Lev Jakubinskij, directeur des recherches du centre GIRK, critique les textes de Danilov pour la naïveté de son descriptivisme, essayant ainsi de lier les catégories linguistiques avec les traits psychologiques typiques des différentes classes. Selon lui, pour mettre en évidence le style de la langue prolétaire une description empirique d’une époque donnée ne suffit pas. Chaque analyse linguistique « marxiste » exige une approche historique qui fera apparaitre les régularités du développement du sujet étudié. C’est par cette approche historiciste qu’il va explorer le style du prolétariat dans une série d’articles publiés dans les années 30 dans Literaturnaja učeba, une revue dirigée par Maxime Gorkij. Si les textes de Larin et Danilov sont descriptifs (décrire la langue urbaine ou les langues des classes différentes), ceux de Jakubinskij sont plutôt prescriptifs : son but est d’éduquer les jeunes écrivains qui, issus des classes ouvrières et paysannes, seront les représentants idéaux de la classe prolétaire. La particularité de la classe prolétaire russe est d’avoir été recrutée parmi les paysans (il est évident que dans le texte de Jakubinskij il n’y a plus l’attitude comparative et universaliste que nous trouvons chez Larin : le prolétariat russe est spécifique et liée à l’histoire russe). Pour cette origine Jakubinskij consacre ses deux premiers textes (Structure de classe de la langue russe moderne : la langue des paysans – Klassovyj sostav sovremennogo russkogo jazyka : jazyk krest’janstva 1930) à la question de la langue des paysans. L’histoire des langues paysannes et prolétaires passe par trois époques :
a. Le féodalisme, l’époque de la division de la société en plusieurs enclos hermétiques où l’on parlaient différents dialectes – époque de la diversité ;
b. Le capitalisme – l’époque ou la bourgeoisie, émergée avec l’apparition des villes, s’efforçait d’imposer en vue de ses propres intérêts une langue nationale commune ; C’est une époque animée par de fortes oppositions. La tendance à l’unité de la langue (la bourgeoisie tente de généraliser sa langue) s’oppose au caractère inégalitaire du capitalisme et la lutte des classes (chaque classe essaie de mettre en valeur sa langue).

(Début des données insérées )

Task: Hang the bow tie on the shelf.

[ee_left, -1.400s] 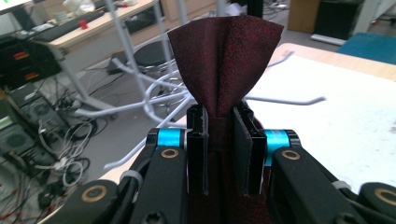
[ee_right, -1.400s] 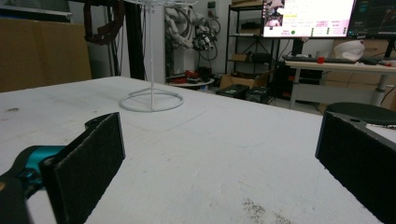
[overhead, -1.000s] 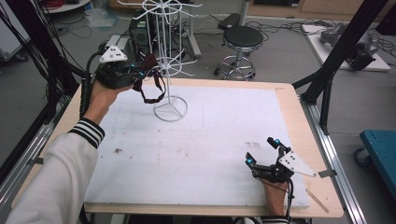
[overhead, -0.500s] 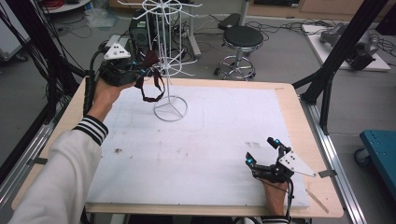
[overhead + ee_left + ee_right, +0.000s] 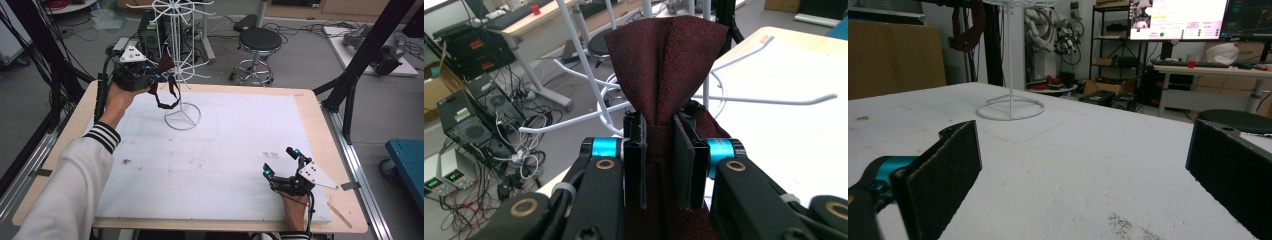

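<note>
Pinching a dark red bow tie (image 5: 667, 65) at its knot, the left gripper (image 5: 663, 160) has its two black jaws drawn in close, the pads pressed on the narrow middle of the fabric while one wing of the tie fans out above them. In the high view the left gripper (image 5: 150, 80) is held up at the far left of the table (image 5: 320, 125), right beside the white wire rack (image 5: 176, 60), and the tie's strap (image 5: 165, 97) hangs in a loop below the jaws — near the rack's lower arms, though whether it touches them I cannot tell. Well apart from this, the right gripper (image 5: 281, 162) rests at the near right of the white mat (image 5: 225, 150); its jaws stand spread wide with nothing between them, and its own view looks across the bare mat (image 5: 1088, 165) toward the rack's ring base (image 5: 1010, 107).
</note>
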A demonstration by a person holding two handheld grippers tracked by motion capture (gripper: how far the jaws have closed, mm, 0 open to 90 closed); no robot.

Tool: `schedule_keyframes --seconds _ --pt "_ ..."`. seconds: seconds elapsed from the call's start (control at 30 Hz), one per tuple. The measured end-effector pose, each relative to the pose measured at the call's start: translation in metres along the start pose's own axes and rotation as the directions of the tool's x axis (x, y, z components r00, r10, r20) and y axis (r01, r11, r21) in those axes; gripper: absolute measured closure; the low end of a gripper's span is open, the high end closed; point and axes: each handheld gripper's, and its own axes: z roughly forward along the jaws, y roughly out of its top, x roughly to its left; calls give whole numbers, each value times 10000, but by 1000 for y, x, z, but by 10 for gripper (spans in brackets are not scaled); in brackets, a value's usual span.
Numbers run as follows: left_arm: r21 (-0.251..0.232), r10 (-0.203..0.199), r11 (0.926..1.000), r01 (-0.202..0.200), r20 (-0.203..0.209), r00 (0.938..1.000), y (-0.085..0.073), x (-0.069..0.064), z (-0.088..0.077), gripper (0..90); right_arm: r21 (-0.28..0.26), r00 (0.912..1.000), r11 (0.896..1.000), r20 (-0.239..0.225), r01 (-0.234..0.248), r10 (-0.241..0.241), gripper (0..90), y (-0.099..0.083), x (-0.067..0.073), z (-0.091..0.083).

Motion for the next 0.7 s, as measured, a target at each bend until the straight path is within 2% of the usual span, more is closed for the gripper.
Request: schedule_keyframes --seconds 0.07,0.17,0.27,0.3,0.33,0.37,0.4,0.43,0.47,0.5,0.6,0.67,0.7 --pt "-22 -150 9999 150 44 9999 0 0 0 747 32 10000 10000 -12 -40 40 6 0 0 0" --pt "12 -172 9999 172 140 9998 0 0 -1 687 32 10000 10000 -9 -40 40 6 0 0 0" --pt "111 -273 9996 272 100 9996 0 0 -1 567 65 10000 10000 -13 -74 74 6 0 1 0" --pt "140 -362 9992 362 36 9993 1 0 -1 515 36 10000 10000 1 -24 24 6 0 0 0" --pt "38 -679 9977 679 136 9976 0 1 -2 474 32 10000 10000 0 -21 21 6 0 0 0" --pt "38 -679 9977 679 136 9976 0 1 -2 447 49 10000 10000 -6 -30 30 6 0 1 0" --pt "-37 -766 9971 766 162 9969 0 2 -2 368 63 10000 10000 -11 -38 38 6 0 1 0" --pt "-110 -803 9967 804 46 9968 1 2 -3 368 63 10000 10000 -11 -38 38 6 0 1 0" --pt "-262 -829 9962 832 104 9965 1 2 -4 194 64 10000 9999 -10 -77 77 6 0 1 0" --pt "-618 -782 9949 800 314 9964 2 3 -6 148 67 10000 9999 -12 -82 82 6 0 1 0" --pt "-786 -746 9939 770 321 9967 2 2 -9 25 16 10000 10000 -4 -19 19 6 0 0 0" --pt "-1005 -699 9922 744 473 9964 2 1 -13 17 40 10000 10000 8 -50 50 6 0 0 0" --pt "-1223 -629 9902 676 426 9971 2 0 -16 17 32 10000 10000 -9 -44 44 6 0 0 0"
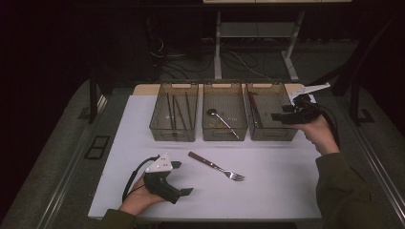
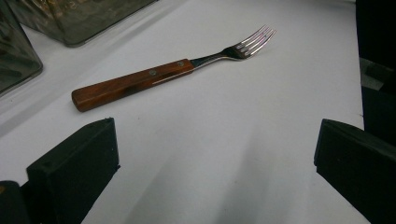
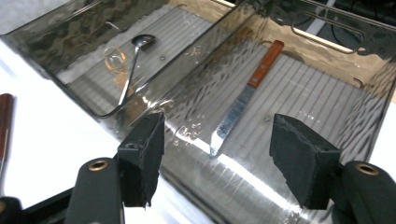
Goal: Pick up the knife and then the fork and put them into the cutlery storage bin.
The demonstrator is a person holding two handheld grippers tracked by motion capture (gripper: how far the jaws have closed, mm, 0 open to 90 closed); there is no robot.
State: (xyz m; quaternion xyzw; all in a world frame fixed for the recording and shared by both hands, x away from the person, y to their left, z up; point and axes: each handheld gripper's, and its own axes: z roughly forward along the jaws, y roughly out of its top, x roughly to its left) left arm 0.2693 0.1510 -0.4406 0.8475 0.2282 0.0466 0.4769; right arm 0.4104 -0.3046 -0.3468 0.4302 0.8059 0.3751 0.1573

D’après Jakubinskij, c’est l’époque de la naissance du prolétariat et du rapport conscient de chaque classe à sa propre langue (comparaison avec soznatel’noe otnošenie chez Danilov).
c. L’époque de la dictature du prolétariat où avec la disparition de classes s’éteint toute hétérogénéité langagière. Contrairement à deux auteurs que nous traitons, l’interprétation de la société de son époque par Jakubinskij exclut la lutte des langues (contrairement à Larin) et la lutte des classes (par opposition à Danilov). Chez Jakubinskij l’étude du développement de chaque classe se réalise dans le cadre de l'histoire de la langue nationale. L'hypothèse présentée est qu’il s’y agit aussi du passage du discours des années 20 au discours des années 30 qui renforce l’idée d’une langue nationale.